▶ **Activity**: Every word of the listing should be reproduced without alteration.

▶ **Listed records**:
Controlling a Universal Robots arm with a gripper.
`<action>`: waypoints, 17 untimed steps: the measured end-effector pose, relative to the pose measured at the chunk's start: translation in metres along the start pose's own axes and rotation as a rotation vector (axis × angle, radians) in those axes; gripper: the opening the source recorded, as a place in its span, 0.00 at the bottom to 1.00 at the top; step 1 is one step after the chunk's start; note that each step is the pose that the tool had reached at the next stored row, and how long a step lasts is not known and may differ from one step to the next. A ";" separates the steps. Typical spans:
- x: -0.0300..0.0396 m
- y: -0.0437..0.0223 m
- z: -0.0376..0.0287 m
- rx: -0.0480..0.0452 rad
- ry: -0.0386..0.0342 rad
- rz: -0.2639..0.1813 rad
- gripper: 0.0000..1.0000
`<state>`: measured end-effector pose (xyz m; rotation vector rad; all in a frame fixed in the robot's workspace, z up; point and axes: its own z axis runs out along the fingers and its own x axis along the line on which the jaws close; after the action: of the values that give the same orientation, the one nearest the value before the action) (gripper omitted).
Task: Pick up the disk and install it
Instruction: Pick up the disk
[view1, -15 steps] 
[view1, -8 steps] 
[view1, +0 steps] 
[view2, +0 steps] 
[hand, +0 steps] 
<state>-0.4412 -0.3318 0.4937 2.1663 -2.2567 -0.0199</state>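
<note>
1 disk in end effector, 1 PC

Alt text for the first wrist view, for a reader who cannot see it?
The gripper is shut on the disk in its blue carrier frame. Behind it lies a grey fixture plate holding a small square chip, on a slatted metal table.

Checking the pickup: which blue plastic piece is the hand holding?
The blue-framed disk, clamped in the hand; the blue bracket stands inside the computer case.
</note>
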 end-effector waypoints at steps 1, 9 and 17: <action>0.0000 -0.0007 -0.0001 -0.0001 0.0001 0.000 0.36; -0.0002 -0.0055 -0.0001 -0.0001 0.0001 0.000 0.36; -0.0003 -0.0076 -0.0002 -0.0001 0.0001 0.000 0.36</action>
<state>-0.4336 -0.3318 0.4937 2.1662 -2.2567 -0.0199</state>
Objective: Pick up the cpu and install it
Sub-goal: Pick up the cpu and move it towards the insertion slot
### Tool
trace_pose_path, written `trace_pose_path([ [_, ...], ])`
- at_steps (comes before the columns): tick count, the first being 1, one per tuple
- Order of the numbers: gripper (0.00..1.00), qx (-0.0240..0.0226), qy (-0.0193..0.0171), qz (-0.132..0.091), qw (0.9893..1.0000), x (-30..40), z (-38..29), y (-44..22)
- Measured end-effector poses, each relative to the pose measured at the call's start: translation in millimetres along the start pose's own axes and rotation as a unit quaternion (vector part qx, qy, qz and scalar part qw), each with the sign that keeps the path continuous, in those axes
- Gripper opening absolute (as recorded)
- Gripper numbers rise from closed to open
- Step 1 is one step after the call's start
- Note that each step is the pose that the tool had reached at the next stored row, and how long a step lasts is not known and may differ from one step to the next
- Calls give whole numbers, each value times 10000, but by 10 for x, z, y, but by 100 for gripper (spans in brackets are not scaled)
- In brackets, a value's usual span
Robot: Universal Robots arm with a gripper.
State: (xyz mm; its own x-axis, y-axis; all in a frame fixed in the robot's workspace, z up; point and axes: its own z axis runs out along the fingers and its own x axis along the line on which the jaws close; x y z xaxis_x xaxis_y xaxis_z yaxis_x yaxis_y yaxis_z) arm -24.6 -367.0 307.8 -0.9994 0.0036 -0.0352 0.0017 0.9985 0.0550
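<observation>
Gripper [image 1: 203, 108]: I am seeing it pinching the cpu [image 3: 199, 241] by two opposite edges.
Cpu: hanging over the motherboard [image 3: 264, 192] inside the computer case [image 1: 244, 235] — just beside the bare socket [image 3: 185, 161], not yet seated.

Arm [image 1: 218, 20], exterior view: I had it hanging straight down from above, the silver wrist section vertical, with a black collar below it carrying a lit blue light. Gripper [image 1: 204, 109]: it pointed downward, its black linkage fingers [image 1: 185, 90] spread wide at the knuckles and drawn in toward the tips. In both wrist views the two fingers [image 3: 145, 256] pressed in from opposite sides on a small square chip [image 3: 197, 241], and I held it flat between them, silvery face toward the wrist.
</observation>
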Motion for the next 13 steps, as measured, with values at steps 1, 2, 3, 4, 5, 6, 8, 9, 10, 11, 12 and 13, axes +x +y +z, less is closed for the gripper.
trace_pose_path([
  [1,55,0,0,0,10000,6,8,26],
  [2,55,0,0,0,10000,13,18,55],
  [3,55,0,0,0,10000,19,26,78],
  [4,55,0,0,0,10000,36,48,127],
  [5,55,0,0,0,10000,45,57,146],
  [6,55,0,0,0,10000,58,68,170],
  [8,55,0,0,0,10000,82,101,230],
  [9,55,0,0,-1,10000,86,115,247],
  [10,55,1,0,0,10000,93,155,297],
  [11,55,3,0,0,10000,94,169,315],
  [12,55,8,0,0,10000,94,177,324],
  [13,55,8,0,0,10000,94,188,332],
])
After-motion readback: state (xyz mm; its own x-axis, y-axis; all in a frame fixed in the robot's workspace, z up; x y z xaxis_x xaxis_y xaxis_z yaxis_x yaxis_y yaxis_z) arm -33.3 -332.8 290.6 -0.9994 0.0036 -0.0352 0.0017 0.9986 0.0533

▶ **Finished exercise**:
Controlling a Universal Robots arm with a gripper.
`<action>`: waypoints, 17 untimed steps: the measured end-effector pose, relative to the pose measured at the chunk's start: translation in metres along the start pose's own axes and rotation as a rotation vector (axis × angle, radians) in those axes; gripper: the opening the source recorded, as a place in its span, 0.00 at the bottom to 1.00 at the top; step 1 is one step after the chunk's start; note that each step is the pose that the tool had reached at the next stored row, and how long a step lasts is not known and may differ from one step to the next. A ";" separates the steps. Typical spans:
- x: -0.0300..0.0396 m
- y: -0.0437..0.0223 m
- z: -0.0376..0.0287 m
- rx: -0.0480..0.0452 rad
- ry: -0.0386..0.0342 rad
- rz: -0.2639..0.1813 rad
- gripper: 0.0000..1.0000
`<state>`: measured end-effector pose (xyz m; rotation vector rad; all in a frame fixed in the robot's workspace, z up; point and axes: its own z axis runs out along the fingers and its own x axis along the line on which the jaws close; after the action: of the values that give the same orientation, the one nearest the value before the action) (gripper omitted).
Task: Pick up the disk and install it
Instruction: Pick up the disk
[view1, -15 steps] 
[view1, -8 steps] 
[view1, +0 steps] 
[view2, +0 steps] 
[hand, +0 steps] 
<state>-0.4412 -0.3318 0.4937 2.1663 -2.2567 -0.0199</state>
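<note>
1 disk in end effector, 1 PC

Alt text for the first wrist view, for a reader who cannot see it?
The gripper is shut on the disk in its blue carrier frame. Behind it lies a grey fixture plate holding a small square chip, on a slatted metal table.

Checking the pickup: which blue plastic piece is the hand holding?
The blue-framed disk, clamped in the hand; the blue bracket stands inside the computer case.
</note>
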 end-effector waypoints at steps 1, 9 and 17: <action>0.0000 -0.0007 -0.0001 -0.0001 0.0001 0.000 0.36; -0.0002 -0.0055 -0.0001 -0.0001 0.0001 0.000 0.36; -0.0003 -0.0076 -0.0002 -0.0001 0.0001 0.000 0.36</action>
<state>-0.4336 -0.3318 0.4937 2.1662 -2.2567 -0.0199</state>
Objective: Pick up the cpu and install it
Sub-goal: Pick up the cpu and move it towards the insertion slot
### Tool
trace_pose_path, written `trace_pose_path([ [_, ...], ])`
- at_steps (comes before the columns): tick count, the first being 1, one per tuple
- Order of the numbers: gripper (0.00..1.00), qx (-0.0240..0.0226), qy (-0.0193..0.0171), qz (-0.132..0.091), qw (0.9893..1.0000), x (-30..40), z (-38..29), y (-44..22)
- Measured end-effector poses, each relative to the pose measured at the call's start: translation in millimetres along the start pose's own axes and rotation as a unit quaternion (vector part qx, qy, qz and scalar part qw), each with the sign that keeps the path continuous, in those axes
- Gripper opening absolute (as recorded)
- Gripper numbers rise from closed to open
- Step 1 is one step after the call's start
- Note that each step is the pose that the tool had reached at the next stored row, and how long a step lasts is not known and may differ from one step to the next
- Calls give whole numbers, each value times 10000, but by 10 for x, z, y, but by 100 for gripper (spans in brackets are not scaled)
- In brackets, a value's usual span
Robot: Universal Robots arm with a gripper.
State: (xyz mm; its own x-axis, y-axis; all in a frame fixed in the robot's workspace, z up; point and axes: its own z axis runs out along the fingers and its own x axis along the line on which the jaws close; x y z xaxis_x xaxis_y xaxis_z yaxis_x yaxis_y yaxis_z) arm -24.6 -367.0 307.8 -0.9994 0.0036 -0.0352 0.0017 0.9985 0.0550
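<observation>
Gripper [image 1: 203, 108]: I am seeing it pinching the cpu [image 3: 199, 241] by two opposite edges.
Cpu: hanging over the motherboard [image 3: 264, 192] inside the computer case [image 1: 244, 235] — just beside the bare socket [image 3: 185, 161], not yet seated.

Arm [image 1: 218, 20], exterior view: I had it hanging straight down from above, the silver wrist section vertical, with a black collar below it carrying a lit blue light. Gripper [image 1: 204, 109]: it pointed downward, its black linkage fingers [image 1: 185, 90] spread wide at the knuckles and drawn in toward the tips. In both wrist views the two fingers [image 3: 145, 256] pressed in from opposite sides on a small square chip [image 3: 197, 241], and I held it flat between them, silvery face toward the wrist.
</observation>
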Motion for the next 13 steps, as measured, with values at steps 1, 2, 3, 4, 5, 6, 8, 9, 10, 11, 12 and 13, axes +x +y +z, less is closed for the gripper.
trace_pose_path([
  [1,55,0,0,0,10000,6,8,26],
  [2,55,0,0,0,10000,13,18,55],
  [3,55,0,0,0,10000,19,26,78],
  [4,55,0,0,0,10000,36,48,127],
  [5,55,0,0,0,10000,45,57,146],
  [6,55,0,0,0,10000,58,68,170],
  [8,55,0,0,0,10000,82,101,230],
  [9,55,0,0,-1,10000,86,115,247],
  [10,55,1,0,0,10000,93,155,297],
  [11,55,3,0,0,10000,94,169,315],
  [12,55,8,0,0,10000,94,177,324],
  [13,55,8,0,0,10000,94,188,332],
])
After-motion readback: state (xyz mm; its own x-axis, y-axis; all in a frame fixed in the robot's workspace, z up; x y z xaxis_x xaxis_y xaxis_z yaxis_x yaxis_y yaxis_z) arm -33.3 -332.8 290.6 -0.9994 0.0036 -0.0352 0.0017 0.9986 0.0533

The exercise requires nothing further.